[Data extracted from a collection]
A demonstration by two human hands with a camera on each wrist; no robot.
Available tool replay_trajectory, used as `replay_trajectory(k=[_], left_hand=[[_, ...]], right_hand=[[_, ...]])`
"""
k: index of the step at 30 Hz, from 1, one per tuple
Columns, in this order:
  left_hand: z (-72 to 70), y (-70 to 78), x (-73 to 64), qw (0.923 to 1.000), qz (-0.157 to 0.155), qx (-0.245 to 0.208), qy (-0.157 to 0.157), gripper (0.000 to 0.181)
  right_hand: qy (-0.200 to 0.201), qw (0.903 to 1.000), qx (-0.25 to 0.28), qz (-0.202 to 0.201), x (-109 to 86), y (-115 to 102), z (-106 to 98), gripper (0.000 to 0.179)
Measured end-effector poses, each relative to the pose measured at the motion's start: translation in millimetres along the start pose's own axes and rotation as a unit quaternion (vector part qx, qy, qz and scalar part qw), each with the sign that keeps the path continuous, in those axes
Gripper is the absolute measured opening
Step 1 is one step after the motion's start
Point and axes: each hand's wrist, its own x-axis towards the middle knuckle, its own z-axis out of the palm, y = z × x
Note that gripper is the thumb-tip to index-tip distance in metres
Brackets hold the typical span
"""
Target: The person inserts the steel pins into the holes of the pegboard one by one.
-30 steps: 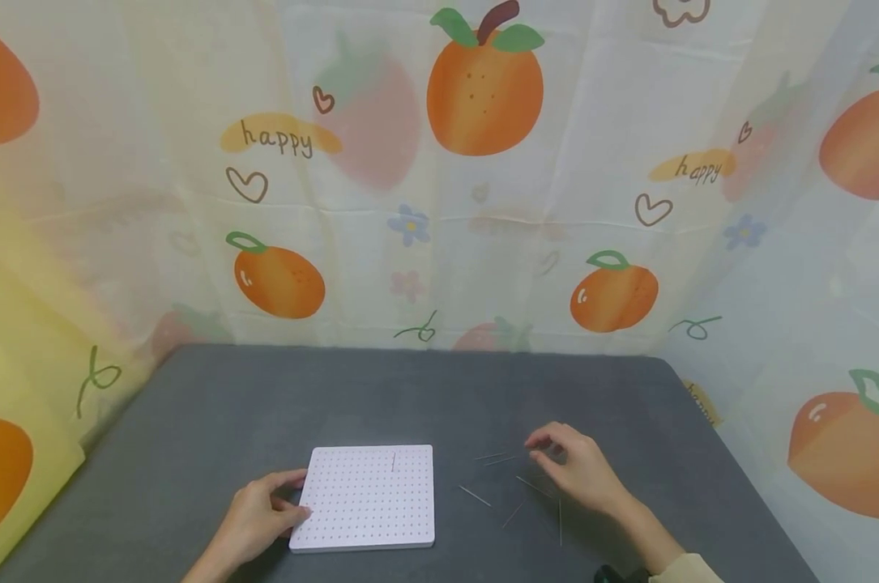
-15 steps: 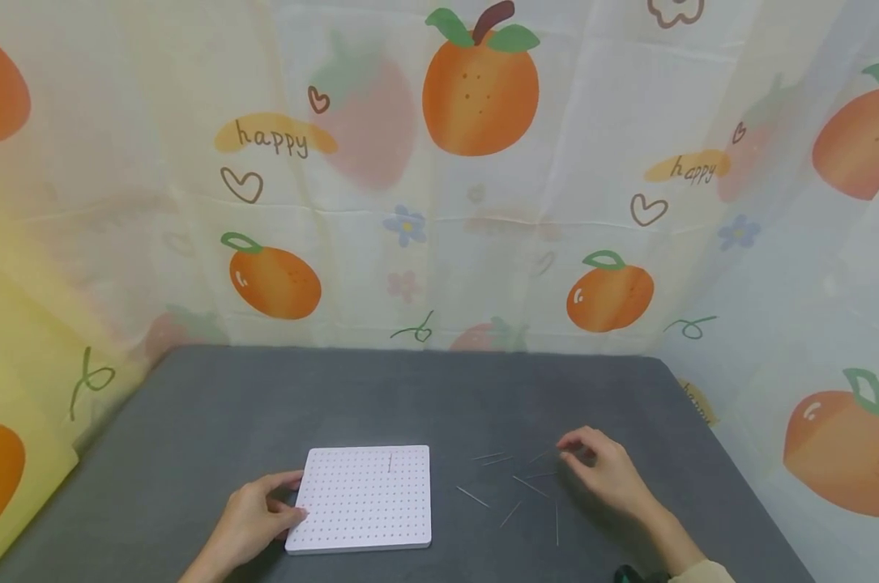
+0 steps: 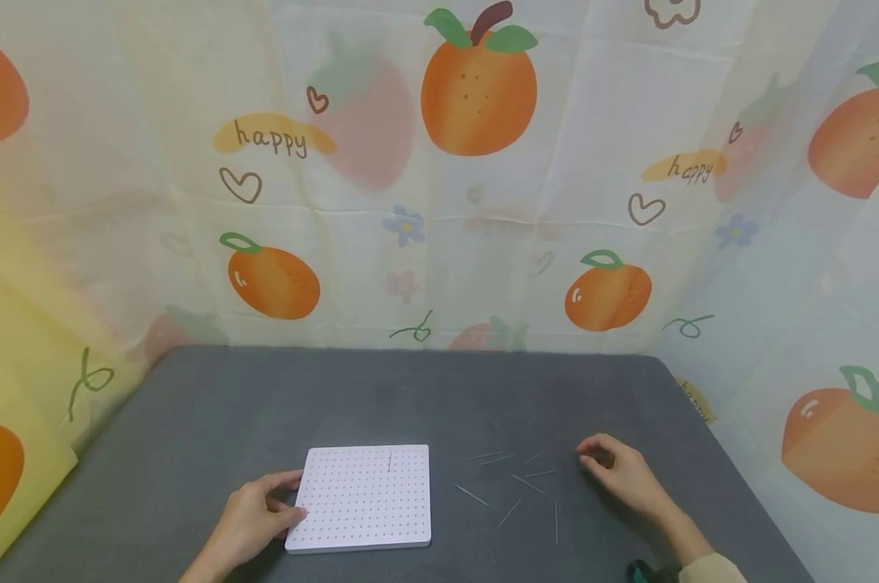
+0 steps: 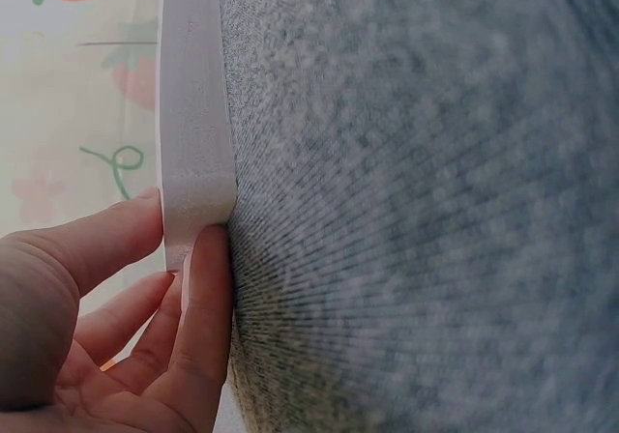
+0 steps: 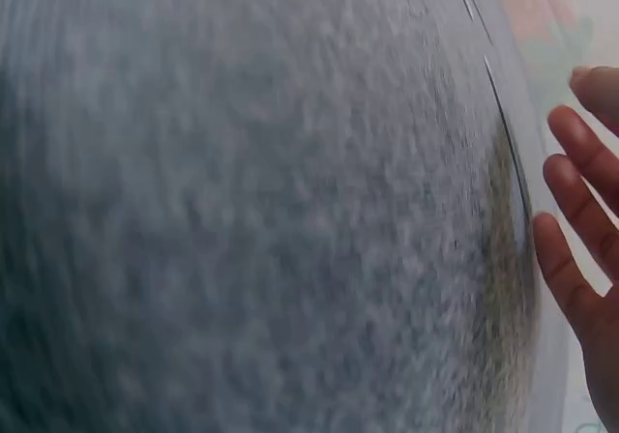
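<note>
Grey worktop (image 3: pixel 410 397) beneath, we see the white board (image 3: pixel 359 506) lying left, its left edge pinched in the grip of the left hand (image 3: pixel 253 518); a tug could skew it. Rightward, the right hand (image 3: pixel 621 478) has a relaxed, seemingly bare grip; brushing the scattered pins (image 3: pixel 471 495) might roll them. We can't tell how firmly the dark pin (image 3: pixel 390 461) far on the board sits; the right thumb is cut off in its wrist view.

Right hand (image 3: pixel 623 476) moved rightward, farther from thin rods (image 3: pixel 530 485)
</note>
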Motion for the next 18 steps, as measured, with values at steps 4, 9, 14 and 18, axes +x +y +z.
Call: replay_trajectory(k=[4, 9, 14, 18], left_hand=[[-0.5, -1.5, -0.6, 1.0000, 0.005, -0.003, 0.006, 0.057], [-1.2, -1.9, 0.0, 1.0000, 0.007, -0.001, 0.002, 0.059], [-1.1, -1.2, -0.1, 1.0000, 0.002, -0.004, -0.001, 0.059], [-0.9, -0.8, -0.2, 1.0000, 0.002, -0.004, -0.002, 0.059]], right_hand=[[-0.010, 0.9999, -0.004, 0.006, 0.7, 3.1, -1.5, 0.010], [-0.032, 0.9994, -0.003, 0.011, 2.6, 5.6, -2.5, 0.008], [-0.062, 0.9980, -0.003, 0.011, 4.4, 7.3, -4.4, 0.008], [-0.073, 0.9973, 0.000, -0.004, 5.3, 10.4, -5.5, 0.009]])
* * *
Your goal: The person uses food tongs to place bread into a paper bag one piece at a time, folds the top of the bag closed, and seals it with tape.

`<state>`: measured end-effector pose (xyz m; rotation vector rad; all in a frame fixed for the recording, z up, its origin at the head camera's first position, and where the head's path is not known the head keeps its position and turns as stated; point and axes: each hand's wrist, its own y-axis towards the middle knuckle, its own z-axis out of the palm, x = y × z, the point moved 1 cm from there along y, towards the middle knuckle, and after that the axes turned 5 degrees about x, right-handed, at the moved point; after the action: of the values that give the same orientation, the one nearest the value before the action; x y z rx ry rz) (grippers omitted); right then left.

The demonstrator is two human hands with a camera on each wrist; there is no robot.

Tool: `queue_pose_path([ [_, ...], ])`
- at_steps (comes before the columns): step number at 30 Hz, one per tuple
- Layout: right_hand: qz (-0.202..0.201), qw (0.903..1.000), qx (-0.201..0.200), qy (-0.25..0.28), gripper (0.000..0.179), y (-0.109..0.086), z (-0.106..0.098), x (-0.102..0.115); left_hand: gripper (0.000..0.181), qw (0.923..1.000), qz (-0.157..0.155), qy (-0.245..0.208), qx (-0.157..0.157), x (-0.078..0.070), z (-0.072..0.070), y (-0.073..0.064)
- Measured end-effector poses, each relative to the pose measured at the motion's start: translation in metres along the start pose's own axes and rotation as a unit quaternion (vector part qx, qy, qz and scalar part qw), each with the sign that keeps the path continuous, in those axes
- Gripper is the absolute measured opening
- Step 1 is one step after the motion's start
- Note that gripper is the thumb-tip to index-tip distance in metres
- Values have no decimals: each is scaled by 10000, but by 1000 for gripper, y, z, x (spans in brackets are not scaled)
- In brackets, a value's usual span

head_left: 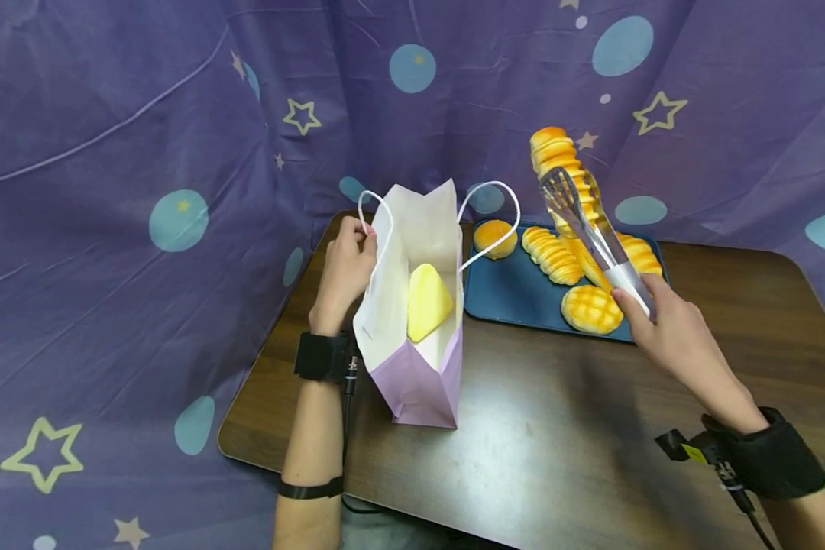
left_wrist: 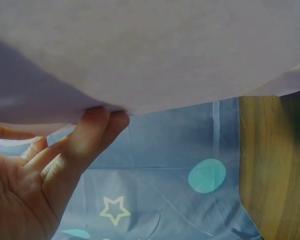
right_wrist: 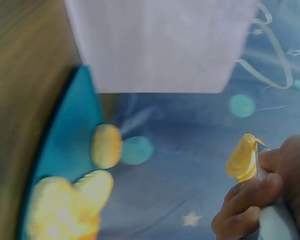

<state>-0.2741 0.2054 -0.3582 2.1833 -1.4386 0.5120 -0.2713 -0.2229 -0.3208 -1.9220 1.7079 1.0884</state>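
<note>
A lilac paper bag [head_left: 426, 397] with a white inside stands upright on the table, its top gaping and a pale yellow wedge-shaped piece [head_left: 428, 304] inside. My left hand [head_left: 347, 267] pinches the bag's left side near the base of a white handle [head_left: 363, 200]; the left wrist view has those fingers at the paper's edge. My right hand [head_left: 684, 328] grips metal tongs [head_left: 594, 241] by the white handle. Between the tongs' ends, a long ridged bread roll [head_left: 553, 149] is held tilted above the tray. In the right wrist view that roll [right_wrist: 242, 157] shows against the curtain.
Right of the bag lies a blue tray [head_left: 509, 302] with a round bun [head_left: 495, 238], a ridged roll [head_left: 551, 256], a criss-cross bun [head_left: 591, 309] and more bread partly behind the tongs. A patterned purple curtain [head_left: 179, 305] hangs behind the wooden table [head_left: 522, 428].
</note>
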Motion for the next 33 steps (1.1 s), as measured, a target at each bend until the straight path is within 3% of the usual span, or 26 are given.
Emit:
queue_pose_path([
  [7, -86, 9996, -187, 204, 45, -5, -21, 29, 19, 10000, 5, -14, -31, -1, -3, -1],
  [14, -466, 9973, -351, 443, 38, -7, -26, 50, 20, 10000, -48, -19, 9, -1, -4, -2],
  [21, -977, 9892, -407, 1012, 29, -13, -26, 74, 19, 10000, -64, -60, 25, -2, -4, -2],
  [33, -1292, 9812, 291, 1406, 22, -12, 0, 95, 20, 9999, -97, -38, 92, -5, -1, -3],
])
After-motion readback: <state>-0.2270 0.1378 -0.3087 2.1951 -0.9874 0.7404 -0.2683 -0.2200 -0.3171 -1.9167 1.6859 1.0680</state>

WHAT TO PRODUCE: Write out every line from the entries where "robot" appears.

REPLY TO THE TASK:
A demonstration by two human hands with a camera on each wrist; no robot.
The demonstrator is two human hands with a camera on each wrist; there is no robot.

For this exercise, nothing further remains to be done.